What needs to be done: What lines in the entries hold the string "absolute"? List them.

Data for the task:
Content starts
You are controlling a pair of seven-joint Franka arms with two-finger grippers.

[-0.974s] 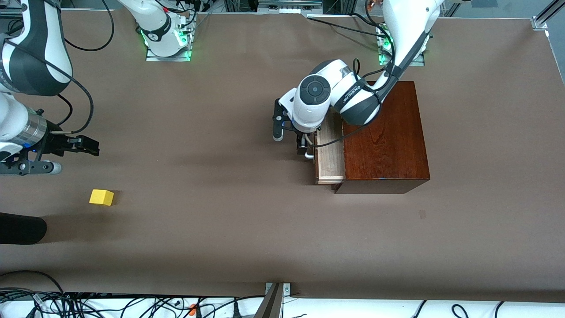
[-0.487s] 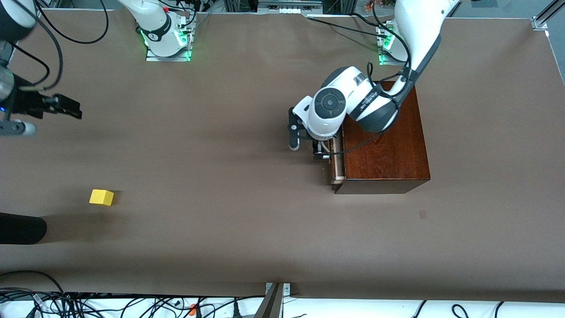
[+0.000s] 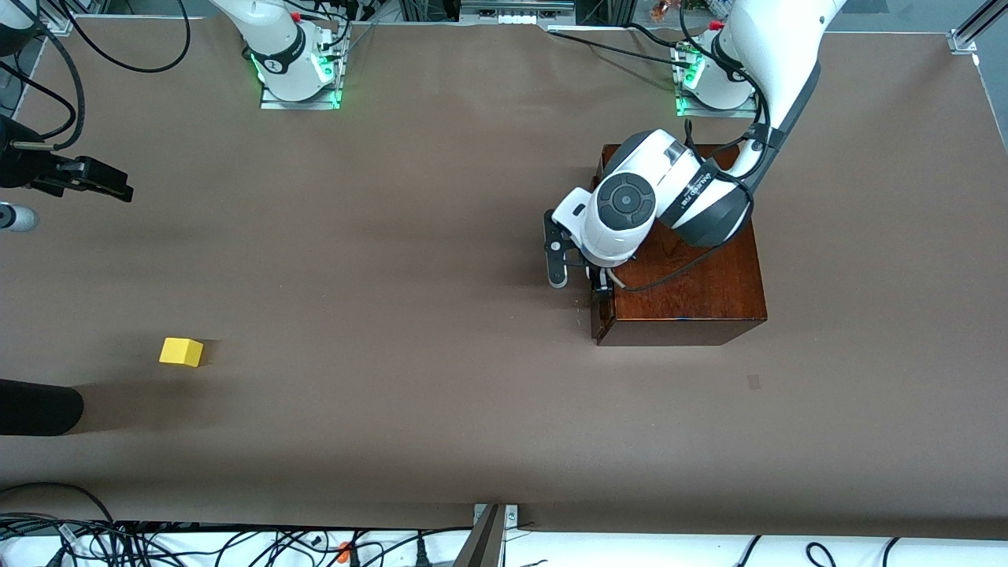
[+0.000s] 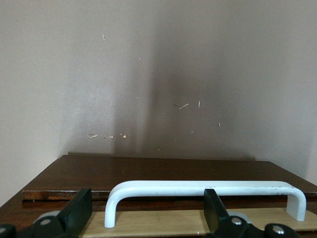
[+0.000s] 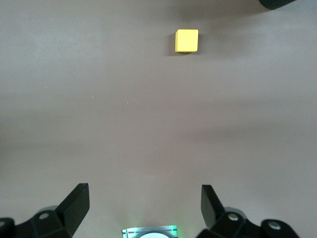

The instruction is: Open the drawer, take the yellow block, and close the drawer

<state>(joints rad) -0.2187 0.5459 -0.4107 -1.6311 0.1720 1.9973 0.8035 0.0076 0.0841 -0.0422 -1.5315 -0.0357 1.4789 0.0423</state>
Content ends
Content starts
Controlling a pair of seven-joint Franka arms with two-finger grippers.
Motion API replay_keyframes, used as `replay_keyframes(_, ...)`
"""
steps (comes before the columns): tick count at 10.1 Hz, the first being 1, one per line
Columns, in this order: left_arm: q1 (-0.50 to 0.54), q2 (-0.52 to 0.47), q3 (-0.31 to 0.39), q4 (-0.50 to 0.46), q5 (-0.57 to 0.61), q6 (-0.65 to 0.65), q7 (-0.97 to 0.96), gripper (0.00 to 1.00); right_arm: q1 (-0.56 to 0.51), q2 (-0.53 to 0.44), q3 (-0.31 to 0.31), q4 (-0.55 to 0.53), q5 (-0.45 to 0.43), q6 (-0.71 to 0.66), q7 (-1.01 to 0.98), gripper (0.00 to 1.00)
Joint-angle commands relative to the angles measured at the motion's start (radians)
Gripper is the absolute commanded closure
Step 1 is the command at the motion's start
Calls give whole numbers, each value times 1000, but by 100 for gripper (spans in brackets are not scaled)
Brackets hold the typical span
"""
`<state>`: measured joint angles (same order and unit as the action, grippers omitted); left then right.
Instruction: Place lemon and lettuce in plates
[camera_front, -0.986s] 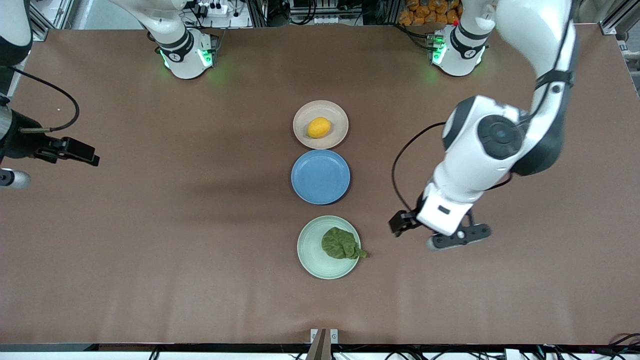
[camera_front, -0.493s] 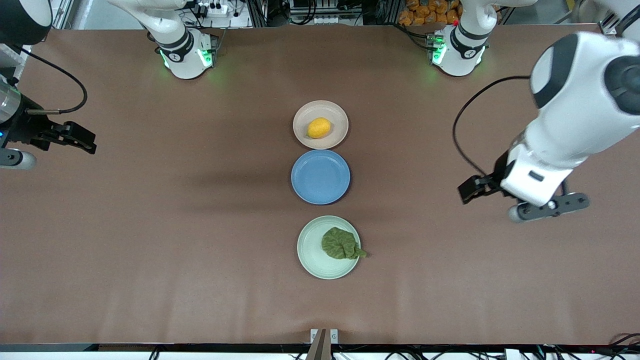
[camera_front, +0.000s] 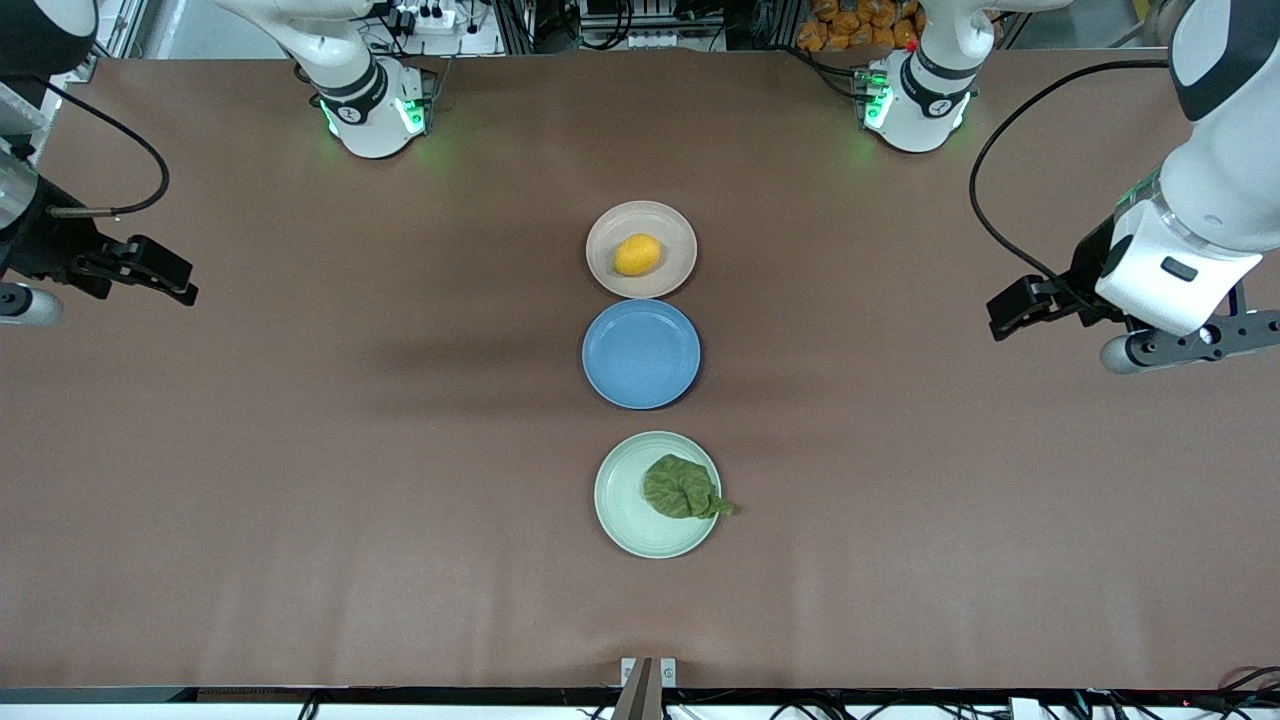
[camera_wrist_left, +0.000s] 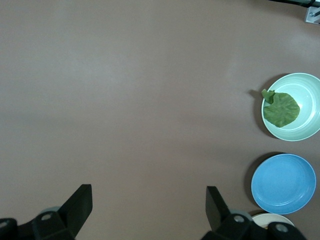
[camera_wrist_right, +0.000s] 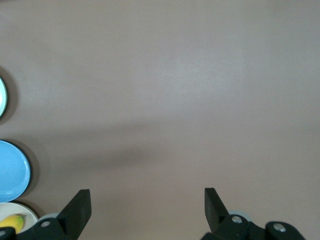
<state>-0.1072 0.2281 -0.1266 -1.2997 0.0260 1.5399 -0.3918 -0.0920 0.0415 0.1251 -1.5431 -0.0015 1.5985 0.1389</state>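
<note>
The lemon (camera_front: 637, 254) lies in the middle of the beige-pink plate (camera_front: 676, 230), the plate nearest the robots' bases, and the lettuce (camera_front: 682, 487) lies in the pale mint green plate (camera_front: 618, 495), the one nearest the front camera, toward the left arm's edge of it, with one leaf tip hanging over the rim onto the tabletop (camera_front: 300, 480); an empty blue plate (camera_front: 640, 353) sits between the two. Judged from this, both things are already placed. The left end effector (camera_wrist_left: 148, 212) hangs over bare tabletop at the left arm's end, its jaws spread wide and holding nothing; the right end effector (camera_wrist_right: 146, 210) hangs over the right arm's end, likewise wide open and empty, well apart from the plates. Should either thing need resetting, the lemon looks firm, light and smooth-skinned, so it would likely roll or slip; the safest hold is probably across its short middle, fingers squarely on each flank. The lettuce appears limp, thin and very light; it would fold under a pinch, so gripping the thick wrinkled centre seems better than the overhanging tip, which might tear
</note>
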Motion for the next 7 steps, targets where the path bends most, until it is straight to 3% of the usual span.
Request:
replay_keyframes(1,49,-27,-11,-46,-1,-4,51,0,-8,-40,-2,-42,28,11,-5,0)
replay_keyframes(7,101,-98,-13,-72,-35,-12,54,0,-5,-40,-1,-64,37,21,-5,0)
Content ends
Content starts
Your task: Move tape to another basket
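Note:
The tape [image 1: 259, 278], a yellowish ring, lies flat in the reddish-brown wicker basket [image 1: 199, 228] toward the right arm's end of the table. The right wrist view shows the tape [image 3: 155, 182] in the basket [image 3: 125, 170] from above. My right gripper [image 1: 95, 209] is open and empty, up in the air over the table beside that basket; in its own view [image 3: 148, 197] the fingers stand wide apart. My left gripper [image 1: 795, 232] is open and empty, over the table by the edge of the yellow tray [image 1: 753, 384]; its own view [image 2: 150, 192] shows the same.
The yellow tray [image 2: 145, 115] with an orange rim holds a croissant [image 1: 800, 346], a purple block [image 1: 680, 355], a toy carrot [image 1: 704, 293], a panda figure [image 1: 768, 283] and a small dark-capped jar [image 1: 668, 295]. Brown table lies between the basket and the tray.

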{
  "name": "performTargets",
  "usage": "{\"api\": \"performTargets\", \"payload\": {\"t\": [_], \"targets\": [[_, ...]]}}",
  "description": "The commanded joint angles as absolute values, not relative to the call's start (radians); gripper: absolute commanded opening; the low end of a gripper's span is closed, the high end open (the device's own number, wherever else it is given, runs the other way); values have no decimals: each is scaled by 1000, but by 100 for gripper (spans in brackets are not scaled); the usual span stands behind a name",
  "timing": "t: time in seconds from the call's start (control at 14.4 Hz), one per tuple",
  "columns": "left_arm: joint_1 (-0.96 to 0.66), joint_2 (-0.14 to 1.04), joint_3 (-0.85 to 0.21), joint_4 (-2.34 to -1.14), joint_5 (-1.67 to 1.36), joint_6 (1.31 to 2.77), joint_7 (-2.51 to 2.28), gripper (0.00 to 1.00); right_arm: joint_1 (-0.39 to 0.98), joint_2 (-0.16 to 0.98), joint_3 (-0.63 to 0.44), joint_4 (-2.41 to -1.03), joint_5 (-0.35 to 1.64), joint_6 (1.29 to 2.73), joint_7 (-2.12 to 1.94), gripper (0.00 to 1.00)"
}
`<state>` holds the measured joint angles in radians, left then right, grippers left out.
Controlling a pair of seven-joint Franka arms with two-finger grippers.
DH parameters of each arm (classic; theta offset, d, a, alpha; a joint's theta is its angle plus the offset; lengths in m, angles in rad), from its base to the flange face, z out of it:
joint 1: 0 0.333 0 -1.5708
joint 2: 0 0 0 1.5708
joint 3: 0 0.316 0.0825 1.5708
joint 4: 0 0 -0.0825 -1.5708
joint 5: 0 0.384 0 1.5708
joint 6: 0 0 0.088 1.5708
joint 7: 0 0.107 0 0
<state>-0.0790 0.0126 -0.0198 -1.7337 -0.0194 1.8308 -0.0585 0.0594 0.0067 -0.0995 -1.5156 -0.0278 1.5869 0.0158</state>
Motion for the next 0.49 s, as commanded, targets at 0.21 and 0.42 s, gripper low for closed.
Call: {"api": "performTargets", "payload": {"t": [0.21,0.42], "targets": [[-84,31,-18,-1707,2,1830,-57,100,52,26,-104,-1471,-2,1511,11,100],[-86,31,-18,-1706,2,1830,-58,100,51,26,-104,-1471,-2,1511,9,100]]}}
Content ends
Solution for this task:
Gripper is the absolute commanded closure
  "description": "The commanded joint angles as absolute values, not relative to the call's start (radians); gripper: absolute commanded opening; the low end of a gripper's span is closed, the high end open (the device's own number, wherever else it is given, runs the other way); values have no decimals: each is scaled by 1000, but by 100 for gripper (spans in brackets are not scaled); the usual span stands behind a name",

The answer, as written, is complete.